The Lithuanian parliament, the Seimas, has decided to temporarily set a minimum price for raw milk purchased by processors from dairy farmers. The price controls will remain in effect until 1 January 2017.
© Komandos nuotr.

Raw milk buyers and processors will now be required to pay raw milk providers no less than €165 for a ton of milk. These middle-men will be required to pay no less than €130 per ton of basic milk to raw milk producers.

However, milk processors are seeking to stop the Seimas adopting the amendments to the regulated price of milk by approaching the Committee on Rural Affairs, asking for the elimination of price regulation.

Lithuania's Competition Council also said that such a decision could be contrary to the Constitution. The law will come into force if it will sign the president.

Agricultural cooperatives for which no less than 50% of their income consists of their members' work will be allowed to set the basic price for 1 ton of basic milk in according to the cooperative council's decision.

The legal amendment also includes sanctions against violators of these rules.

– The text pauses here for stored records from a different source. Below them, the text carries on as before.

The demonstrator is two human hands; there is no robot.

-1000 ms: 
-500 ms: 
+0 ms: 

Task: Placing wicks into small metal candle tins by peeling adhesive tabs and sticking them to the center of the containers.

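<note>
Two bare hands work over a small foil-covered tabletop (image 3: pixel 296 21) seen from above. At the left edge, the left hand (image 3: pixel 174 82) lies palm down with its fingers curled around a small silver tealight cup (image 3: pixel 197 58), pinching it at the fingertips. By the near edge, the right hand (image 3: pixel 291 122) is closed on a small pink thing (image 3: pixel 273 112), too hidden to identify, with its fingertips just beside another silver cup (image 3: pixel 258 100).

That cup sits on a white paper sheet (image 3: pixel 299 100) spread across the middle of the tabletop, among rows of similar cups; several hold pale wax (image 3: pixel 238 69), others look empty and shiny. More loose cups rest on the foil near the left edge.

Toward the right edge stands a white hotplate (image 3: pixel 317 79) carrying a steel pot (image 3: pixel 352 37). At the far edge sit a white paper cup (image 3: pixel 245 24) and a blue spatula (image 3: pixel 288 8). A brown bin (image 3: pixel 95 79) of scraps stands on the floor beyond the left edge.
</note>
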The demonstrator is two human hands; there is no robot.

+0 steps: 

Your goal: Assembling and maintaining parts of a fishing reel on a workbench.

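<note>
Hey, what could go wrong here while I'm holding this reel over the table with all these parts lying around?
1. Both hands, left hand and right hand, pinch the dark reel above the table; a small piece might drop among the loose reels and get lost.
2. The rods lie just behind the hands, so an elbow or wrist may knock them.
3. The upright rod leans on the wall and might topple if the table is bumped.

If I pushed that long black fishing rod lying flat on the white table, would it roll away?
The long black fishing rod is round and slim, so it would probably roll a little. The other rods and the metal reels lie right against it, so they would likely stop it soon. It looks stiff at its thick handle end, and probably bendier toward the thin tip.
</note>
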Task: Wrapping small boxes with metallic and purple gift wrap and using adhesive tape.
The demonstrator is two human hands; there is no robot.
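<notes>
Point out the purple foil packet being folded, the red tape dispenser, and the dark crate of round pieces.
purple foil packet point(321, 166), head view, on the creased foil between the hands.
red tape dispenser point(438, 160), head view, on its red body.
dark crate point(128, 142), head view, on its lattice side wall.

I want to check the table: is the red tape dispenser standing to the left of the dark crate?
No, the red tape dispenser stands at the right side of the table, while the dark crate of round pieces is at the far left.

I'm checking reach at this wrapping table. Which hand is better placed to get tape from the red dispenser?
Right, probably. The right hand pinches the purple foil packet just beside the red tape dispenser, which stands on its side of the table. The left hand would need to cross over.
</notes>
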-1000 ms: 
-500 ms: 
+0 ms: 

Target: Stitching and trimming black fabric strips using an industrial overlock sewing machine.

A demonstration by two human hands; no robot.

“As the global milk crisis continues, the dairy sector is experiencing tough times. I am glad that the members of the Seimas understand the complexity of the situation and want to help dairy producers. Until now, there were no minimum raw milk purchase prices, so milk processors were able to abuse this situation. With the new law, which will only be active until 1 January 2017, until the dairy sector stabilizes, we will have minimum prices for raw milk. In this way, we will ensure that there won't be any abuse,” said Seimas and Labour Party member Jonas Kondrotas, who spearheaded the legal proposal.

Small dairy producers currently receive an average of 14.7 cents per litre of milk, while others receive about 16 cents.

“Currently, the situation for dairy market participants is difficult not just because of the global milk crisis, but because of the Russian emargo. Therefore, I am glad that Virginija Baltraitienė, the minister of agriculture we appointed, was able to help them significantly. Over the last two years, she has fought for more than €70 million for dairy farms, and worked to compensate their losses from the embargo by opening new markets and increasing the aount of exports. The Labour Party's proposal will also significantly contribute to the solution of this problem,” said Kęstutis Daukšys, the head of the Seimas Labour Party faction.

Bronius Markauskas, deputy chairman of the Chamber of Agriculture, said that the Seimas' decision to set minimum prices for milk will have a negative effect on large dairy producers and may increase their losses.

According to the heads of Vilkyškių Pieninė and Rokiškio Sūris, the new law will hurt both small producers and processors. According to them, the law will hurt small producers because buying milk form them will no longer be worthwhile.

93 members of the Seimas voted for the amendment, none voted against it, and one abstained. The law will be in effect from the day it is ratified until 1 January 2017.